Goal of the exercise
What is needed here is an exact repetition of the records below, beginning at the line that has "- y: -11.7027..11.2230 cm" and stopping after the line that has "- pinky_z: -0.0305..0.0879".

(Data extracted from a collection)
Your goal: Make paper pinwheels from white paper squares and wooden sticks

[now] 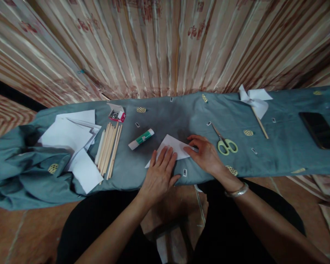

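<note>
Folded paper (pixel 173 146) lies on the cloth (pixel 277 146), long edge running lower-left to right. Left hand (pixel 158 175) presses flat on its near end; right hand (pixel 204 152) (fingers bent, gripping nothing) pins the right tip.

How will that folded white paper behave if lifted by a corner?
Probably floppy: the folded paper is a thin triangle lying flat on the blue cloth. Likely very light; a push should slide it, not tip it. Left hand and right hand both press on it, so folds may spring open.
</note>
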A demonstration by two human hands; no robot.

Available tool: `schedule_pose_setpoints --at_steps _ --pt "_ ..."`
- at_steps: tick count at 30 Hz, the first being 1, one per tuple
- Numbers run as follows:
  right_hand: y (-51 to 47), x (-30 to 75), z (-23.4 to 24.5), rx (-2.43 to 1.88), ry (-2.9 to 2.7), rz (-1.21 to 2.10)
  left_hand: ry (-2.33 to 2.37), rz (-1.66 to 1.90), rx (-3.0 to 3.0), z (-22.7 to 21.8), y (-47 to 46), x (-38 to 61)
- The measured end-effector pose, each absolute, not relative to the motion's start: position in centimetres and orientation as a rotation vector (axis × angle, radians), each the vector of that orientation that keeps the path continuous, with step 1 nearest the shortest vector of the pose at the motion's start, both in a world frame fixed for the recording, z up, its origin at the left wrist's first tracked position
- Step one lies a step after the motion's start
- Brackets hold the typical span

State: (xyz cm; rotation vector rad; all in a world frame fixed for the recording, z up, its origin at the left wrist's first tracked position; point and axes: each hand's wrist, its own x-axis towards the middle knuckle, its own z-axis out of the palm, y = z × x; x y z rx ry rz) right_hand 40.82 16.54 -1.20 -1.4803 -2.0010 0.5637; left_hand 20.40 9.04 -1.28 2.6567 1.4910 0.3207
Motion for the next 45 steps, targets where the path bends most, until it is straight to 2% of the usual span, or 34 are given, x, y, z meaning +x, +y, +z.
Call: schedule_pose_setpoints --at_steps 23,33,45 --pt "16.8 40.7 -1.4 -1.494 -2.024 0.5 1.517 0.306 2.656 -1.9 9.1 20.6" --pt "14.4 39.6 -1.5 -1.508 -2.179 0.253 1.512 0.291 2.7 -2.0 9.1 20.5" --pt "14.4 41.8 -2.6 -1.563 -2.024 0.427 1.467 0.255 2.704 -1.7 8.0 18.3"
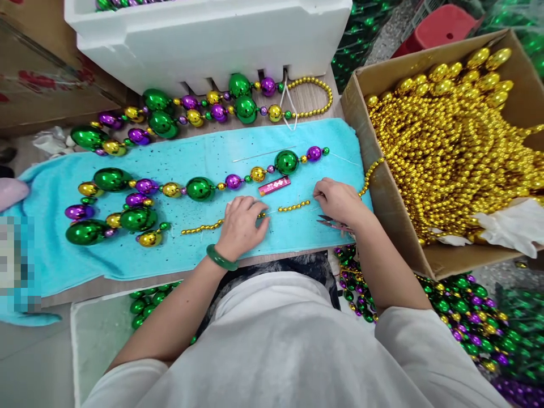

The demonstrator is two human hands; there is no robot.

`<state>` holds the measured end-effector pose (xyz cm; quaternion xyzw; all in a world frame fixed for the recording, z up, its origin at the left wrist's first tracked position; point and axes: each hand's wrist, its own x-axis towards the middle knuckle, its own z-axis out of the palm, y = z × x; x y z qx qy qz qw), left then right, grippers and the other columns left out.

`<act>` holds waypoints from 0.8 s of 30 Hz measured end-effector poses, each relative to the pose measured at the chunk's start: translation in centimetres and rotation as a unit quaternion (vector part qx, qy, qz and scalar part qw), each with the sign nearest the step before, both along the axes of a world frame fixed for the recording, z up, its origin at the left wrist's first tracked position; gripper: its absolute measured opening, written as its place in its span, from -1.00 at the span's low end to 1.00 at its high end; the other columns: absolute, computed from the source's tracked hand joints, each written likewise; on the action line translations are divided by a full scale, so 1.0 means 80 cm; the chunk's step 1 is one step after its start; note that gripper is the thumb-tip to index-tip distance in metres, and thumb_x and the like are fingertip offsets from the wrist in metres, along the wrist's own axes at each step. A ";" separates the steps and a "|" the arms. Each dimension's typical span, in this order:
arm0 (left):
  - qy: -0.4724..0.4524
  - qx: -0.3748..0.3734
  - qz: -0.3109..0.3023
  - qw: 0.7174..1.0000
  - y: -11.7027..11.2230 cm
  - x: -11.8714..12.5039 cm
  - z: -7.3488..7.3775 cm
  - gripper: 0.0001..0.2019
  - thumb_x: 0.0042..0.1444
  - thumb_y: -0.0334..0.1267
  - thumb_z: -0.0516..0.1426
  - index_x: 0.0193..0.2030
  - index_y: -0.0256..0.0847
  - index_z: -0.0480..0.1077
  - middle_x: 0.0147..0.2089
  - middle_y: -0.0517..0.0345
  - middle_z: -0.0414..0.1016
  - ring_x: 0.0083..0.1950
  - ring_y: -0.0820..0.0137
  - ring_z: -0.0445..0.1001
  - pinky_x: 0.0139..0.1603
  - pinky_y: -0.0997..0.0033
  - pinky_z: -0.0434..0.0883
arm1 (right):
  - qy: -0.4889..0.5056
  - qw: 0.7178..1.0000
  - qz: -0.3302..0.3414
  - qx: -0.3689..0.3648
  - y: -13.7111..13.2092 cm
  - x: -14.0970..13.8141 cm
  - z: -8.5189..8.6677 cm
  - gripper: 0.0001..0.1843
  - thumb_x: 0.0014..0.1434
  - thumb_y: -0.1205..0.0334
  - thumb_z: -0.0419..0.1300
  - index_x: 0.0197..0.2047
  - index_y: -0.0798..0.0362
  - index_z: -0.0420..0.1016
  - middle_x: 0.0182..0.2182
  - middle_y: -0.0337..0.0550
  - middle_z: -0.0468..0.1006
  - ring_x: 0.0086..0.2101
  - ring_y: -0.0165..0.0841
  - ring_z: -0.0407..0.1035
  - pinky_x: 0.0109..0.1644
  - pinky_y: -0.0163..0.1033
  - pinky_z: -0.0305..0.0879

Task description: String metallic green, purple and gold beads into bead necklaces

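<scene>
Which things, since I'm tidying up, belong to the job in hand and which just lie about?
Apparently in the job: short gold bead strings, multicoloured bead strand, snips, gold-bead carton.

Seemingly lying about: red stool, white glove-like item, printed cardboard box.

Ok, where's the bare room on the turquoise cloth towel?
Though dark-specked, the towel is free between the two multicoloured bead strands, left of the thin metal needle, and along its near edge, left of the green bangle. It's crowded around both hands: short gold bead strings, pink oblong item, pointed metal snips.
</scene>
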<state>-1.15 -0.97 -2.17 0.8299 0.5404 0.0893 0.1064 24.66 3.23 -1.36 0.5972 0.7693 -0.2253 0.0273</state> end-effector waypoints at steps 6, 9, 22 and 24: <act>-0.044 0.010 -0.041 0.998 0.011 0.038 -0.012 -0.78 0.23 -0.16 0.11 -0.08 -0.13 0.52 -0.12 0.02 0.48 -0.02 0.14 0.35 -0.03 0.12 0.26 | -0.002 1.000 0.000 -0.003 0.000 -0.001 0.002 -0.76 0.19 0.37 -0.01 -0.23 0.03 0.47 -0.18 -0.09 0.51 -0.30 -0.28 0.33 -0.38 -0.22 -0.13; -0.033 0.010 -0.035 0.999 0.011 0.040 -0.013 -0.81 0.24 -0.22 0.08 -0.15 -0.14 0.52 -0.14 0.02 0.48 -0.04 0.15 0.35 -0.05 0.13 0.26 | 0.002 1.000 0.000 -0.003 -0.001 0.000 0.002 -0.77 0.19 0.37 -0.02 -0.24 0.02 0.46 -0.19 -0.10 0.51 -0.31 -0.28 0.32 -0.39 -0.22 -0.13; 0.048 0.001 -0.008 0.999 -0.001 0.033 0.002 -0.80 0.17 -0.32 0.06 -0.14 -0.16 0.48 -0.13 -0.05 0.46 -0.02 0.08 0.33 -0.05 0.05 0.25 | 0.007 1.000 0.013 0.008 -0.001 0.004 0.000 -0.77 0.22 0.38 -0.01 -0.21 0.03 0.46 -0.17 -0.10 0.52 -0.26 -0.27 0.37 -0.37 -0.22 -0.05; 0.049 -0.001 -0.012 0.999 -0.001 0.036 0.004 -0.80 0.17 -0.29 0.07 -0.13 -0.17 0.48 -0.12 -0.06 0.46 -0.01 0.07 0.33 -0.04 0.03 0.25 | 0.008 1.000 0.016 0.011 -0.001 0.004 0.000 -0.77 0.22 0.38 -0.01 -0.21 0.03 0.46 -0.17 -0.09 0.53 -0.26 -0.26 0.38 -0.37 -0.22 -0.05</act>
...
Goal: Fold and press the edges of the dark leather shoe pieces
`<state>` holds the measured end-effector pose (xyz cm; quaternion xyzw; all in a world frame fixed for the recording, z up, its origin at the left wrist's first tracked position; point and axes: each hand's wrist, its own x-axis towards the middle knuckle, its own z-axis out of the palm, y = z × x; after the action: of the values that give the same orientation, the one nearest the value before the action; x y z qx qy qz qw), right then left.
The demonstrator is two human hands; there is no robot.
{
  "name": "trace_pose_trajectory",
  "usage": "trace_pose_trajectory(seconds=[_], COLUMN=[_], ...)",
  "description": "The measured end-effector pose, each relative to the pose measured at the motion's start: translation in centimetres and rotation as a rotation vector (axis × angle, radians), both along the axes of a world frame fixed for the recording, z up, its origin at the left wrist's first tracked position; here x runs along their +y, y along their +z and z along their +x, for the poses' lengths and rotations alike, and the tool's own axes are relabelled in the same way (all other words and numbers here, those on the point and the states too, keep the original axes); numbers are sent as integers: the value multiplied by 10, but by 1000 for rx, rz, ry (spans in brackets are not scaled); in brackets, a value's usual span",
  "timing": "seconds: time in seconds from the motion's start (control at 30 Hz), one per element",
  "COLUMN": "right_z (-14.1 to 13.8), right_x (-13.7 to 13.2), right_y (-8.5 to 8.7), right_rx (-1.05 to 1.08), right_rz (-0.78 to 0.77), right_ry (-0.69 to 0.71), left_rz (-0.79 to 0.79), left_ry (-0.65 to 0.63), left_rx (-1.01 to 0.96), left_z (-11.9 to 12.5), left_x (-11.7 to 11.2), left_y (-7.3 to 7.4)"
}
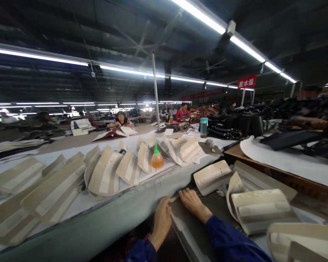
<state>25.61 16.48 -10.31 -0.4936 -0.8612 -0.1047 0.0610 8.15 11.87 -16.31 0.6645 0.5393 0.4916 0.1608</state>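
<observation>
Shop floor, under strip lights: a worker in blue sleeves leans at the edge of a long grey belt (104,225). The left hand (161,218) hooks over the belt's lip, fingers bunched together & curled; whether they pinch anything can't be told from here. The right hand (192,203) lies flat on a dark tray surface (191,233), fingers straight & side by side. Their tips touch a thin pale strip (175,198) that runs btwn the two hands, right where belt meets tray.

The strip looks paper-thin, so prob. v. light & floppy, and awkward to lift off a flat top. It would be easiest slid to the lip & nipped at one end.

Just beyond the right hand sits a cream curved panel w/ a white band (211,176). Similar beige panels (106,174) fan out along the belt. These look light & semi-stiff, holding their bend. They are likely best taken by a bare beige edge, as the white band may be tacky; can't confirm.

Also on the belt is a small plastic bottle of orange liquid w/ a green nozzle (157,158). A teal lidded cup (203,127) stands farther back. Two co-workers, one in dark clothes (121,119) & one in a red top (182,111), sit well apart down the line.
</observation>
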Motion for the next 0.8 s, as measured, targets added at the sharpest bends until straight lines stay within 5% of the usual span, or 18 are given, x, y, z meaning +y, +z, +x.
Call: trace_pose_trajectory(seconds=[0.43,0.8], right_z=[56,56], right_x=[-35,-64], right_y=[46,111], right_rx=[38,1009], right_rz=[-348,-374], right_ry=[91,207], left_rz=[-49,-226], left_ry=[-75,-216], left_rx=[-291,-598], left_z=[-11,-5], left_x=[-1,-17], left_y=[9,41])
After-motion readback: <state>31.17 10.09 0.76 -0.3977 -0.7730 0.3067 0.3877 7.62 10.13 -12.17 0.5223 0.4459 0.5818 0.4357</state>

Response
  - y: -11.7027..11.2230 cm
  - x: -11.8714..12.5039 cm
  - z: -7.3488..7.3775 cm
  - gripper: 0.0001..0.2019
  - thumb_x: 0.0042..0.1444
  - thumb_y: -0.0334..0.1267
  - thumb_z: -0.0516..0.1426
  - index_x: 0.0193..0.2030
  - index_y: -0.0256..0.0847
  - index_z: -0.0480..0.1077
  - middle_x: 0.0147..0.2089
  - middle_y: -0.0517..0.0345
  - middle_z: -0.0414..0.1016
  - ring_x: 0.0083..0.1950
  - ring_y: -0.0820..0.0137
  - ring_z: -0.0445..0.1001
  - pinky_x: 0.0139..0.1603
  - pinky_y: -0.0997..0.0033
  - pinky_z: -0.0434..0.0883
arm1 (right):
  - qy: -0.4889..0.5056
  - qw: 0.7178..1.0000
  - qz: -0.3302..0.3414
  - qx: -0.3689..0.3648
  - y: -13.7111..13.2092 cm
  - x: -14.0970..13.8141 cm
  - z: -8.5189..8.6677 cm
  - gripper: 0.0001..0.1843
  - thumb_x: 0.0014..0.1434
  - thumb_y: -0.1205..0.0334
  - thumb_z: -0.0419..0.1300
  - index_x: 0.0197..0.2047
  - index_y: -0.0798..0.0362
  - index_z: -0.0420..0.1016
  - middle_x: 0.0182..0.2182
  - middle_y: -0.0337..0.0550
  - middle_z: -0.0468..0.1006
  - ring_x: 0.0086..0.2101
  - ring_y: -0.0165..0.0841
  - ring_z: -0.0407..0.1035
  - pinky_x: 0.0109..0.1644
  - pinky_y: -0.0163..0.1033
  - pinky_z: -0.0305..0.0879

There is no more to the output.